From the listing that follows, count the lines including "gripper" and give the number alone.
*** Block opens ***
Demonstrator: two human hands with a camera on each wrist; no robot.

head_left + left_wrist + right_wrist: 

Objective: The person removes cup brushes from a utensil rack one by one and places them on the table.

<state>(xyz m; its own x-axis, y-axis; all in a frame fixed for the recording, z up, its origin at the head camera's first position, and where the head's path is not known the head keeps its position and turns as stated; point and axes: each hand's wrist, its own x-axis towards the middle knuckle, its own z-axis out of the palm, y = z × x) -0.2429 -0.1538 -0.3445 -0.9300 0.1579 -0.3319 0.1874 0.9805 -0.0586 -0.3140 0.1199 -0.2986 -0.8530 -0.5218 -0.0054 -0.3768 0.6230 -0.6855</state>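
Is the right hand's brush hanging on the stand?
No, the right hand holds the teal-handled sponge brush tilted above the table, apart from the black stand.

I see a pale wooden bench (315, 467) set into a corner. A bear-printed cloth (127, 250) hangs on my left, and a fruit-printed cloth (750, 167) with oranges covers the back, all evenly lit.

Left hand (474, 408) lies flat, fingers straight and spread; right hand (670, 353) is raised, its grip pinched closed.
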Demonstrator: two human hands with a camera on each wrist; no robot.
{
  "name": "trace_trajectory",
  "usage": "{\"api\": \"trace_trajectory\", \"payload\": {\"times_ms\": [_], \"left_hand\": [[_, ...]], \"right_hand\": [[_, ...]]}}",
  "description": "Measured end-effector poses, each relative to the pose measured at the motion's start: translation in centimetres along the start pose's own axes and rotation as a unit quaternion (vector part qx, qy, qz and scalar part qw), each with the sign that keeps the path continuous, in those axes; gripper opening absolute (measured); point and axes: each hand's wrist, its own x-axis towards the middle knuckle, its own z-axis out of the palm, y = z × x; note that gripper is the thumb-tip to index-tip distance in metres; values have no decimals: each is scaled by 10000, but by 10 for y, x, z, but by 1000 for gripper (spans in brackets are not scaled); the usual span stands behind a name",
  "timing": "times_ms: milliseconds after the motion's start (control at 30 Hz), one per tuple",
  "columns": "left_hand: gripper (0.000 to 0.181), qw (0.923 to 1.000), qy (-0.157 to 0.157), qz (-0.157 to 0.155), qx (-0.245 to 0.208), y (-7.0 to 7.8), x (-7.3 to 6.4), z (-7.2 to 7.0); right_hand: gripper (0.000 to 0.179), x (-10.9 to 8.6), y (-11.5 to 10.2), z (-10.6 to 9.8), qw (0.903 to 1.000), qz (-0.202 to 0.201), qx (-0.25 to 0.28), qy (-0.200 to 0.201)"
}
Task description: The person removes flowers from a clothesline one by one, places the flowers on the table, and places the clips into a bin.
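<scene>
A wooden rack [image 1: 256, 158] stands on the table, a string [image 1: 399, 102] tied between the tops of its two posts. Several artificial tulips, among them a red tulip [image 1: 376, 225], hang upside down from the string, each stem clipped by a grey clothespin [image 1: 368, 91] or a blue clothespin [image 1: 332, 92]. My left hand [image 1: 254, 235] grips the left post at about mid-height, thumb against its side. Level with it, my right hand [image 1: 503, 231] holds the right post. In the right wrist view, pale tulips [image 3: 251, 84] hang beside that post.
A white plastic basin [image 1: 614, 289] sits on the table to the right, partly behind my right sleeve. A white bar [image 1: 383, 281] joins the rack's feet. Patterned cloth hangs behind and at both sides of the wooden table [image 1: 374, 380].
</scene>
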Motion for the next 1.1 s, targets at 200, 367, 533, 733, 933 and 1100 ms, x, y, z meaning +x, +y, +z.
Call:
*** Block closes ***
YOUR SOLUTION
2